┌─ Stored data

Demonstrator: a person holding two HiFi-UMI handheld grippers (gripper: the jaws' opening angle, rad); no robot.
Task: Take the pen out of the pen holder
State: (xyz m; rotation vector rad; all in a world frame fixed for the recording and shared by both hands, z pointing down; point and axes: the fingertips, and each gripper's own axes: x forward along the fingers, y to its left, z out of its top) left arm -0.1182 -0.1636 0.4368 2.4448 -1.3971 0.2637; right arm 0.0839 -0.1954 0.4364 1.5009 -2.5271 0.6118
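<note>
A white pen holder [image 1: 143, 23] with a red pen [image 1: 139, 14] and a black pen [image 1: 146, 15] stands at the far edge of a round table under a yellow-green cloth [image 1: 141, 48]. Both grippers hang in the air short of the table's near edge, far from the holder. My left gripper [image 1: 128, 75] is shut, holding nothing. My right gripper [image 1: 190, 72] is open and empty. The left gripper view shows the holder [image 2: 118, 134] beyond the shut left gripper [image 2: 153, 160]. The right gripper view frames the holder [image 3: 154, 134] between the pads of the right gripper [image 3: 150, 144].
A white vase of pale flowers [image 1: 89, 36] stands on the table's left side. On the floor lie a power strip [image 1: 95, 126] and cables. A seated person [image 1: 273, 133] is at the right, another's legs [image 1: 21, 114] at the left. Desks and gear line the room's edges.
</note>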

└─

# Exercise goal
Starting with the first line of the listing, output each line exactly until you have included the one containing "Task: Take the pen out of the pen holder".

# Task result
Demonstrator: a person holding two HiFi-UMI handheld grippers (gripper: the jaws' opening angle, rad); no robot.
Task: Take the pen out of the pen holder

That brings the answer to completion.